Work task:
Without changing anything, copy out each entry.

Input data:
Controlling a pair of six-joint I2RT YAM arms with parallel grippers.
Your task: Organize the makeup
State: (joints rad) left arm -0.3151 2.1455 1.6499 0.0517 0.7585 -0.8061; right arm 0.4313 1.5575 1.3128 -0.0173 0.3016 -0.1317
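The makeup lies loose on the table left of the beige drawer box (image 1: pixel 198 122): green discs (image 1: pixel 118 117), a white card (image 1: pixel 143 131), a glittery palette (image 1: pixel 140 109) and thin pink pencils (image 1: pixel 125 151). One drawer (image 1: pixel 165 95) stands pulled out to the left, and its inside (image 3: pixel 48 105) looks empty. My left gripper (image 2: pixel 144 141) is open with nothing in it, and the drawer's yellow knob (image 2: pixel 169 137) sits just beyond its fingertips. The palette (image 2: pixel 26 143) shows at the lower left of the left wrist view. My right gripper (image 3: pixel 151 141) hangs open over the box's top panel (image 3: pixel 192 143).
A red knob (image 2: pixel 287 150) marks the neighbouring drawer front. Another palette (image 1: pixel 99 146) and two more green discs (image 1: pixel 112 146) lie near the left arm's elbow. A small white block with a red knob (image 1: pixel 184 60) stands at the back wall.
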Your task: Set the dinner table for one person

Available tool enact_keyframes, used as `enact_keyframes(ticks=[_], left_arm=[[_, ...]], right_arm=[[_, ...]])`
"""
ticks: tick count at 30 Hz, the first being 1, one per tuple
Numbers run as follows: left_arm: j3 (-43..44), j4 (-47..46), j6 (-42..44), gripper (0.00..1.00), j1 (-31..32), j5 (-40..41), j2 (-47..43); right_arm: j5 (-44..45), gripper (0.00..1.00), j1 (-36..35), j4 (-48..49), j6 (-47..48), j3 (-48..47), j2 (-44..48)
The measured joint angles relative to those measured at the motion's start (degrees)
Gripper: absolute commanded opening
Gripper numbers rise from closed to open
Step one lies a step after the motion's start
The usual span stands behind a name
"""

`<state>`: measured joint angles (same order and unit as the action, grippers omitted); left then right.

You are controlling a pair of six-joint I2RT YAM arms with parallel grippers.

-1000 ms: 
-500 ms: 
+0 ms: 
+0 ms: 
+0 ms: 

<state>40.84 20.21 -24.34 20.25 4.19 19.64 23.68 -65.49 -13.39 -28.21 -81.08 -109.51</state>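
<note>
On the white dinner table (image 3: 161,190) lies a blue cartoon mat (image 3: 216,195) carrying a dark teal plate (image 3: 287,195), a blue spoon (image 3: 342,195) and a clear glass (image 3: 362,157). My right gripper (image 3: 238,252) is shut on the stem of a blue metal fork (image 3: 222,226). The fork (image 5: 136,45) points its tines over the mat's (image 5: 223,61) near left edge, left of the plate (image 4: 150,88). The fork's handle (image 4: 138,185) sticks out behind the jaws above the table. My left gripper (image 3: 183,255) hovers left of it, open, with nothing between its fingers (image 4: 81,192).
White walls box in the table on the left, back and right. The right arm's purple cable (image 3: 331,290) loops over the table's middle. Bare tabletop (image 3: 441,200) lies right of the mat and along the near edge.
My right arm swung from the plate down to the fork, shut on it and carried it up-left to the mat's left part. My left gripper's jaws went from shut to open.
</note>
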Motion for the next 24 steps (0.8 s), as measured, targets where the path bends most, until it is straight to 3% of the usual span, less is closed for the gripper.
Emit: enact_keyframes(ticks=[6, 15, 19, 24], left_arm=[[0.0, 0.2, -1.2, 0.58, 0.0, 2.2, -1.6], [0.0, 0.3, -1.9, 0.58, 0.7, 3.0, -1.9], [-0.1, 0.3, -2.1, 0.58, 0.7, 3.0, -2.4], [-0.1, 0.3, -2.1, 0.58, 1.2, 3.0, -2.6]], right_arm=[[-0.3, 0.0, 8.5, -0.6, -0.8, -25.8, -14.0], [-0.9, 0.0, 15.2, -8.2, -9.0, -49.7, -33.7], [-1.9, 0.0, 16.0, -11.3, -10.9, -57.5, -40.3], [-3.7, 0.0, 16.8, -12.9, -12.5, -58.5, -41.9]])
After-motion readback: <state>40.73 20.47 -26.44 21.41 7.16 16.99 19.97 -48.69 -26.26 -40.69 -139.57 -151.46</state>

Answer to this problem:
Controlling a pair of six-joint I2RT YAM arms with parallel grippers.
Your task: Organize the makeup
State: (joints rad) left arm -0.3151 2.1455 1.6499 0.0517 0.7585 -0.8061; right arm 0.4313 1.5575 1.3128 -0.0173 0.3016 -0.1317
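The makeup lies loose on the table left of the beige drawer box (image 1: pixel 198 122): green discs (image 1: pixel 118 117), a white card (image 1: pixel 143 131), a glittery palette (image 1: pixel 140 109) and thin pink pencils (image 1: pixel 125 151). One drawer (image 1: pixel 165 95) stands pulled out to the left, and its inside (image 3: pixel 48 105) looks empty. My left gripper (image 2: pixel 144 141) is open with nothing in it, and the drawer's yellow knob (image 2: pixel 169 137) sits just beyond its fingertips. The palette (image 2: pixel 26 143) shows at the lower left of the left wrist view. My right gripper (image 3: pixel 151 141) hangs open over the box's top panel (image 3: pixel 192 143).
A red knob (image 2: pixel 287 150) marks the neighbouring drawer front. Another palette (image 1: pixel 99 146) and two more green discs (image 1: pixel 112 146) lie near the left arm's elbow. A small white block with a red knob (image 1: pixel 184 60) stands at the back wall.
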Your task: Set the dinner table for one person

Available tool enact_keyframes, used as `enact_keyframes(ticks=[_], left_arm=[[_, ...]], right_arm=[[_, ...]])`
"""
ticks: tick count at 30 Hz, the first being 1, one per tuple
Numbers run as follows: left_arm: j3 (-43..44), j4 (-47..46), j6 (-42..44), gripper (0.00..1.00), j1 (-31..32), j5 (-40..41), j2 (-47..43); right_arm: j5 (-44..45), gripper (0.00..1.00), j1 (-36..35), j4 (-48..49), j6 (-47..48), j3 (-48..47), j2 (-44..48)
The measured joint angles relative to those measured at the motion's start (degrees)
Gripper: absolute commanded opening
Gripper numbers rise from closed to open
Step one lies a step after the motion's start
The usual span stands behind a name
"""

`<state>`: measured joint angles (same order and unit as the action, grippers omitted); left then right.

You are controlling a pair of six-joint I2RT YAM arms with parallel grippers.

-1000 ms: 
-500 ms: 
+0 ms: 
+0 ms: 
+0 ms: 

<state>40.84 20.21 -24.34 20.25 4.19 19.64 23.68 -65.49 -13.39 -28.21 -81.08 -109.51</state>
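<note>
On the white dinner table (image 3: 161,190) lies a blue cartoon mat (image 3: 216,195) carrying a dark teal plate (image 3: 287,195), a blue spoon (image 3: 342,195) and a clear glass (image 3: 362,157). My right gripper (image 3: 238,252) is shut on the stem of a blue metal fork (image 3: 222,226). The fork (image 5: 136,45) points its tines over the mat's (image 5: 223,61) near left edge, left of the plate (image 4: 150,88). The fork's handle (image 4: 138,185) sticks out behind the jaws above the table. My left gripper (image 3: 183,255) hovers left of it, open, with nothing between its fingers (image 4: 81,192).
White walls box in the table on the left, back and right. The right arm's purple cable (image 3: 331,290) loops over the table's middle. Bare tabletop (image 3: 441,200) lies right of the mat and along the near edge.
My right arm swung from the plate down to the fork, shut on it and carried it up-left to the mat's left part. My left gripper's jaws went from shut to open.
</note>
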Motion for the next 24 steps (0.8 s), as measured, targets where the path bends most, until it is straight to 3% of the usual span, less is closed for the gripper.
Emit: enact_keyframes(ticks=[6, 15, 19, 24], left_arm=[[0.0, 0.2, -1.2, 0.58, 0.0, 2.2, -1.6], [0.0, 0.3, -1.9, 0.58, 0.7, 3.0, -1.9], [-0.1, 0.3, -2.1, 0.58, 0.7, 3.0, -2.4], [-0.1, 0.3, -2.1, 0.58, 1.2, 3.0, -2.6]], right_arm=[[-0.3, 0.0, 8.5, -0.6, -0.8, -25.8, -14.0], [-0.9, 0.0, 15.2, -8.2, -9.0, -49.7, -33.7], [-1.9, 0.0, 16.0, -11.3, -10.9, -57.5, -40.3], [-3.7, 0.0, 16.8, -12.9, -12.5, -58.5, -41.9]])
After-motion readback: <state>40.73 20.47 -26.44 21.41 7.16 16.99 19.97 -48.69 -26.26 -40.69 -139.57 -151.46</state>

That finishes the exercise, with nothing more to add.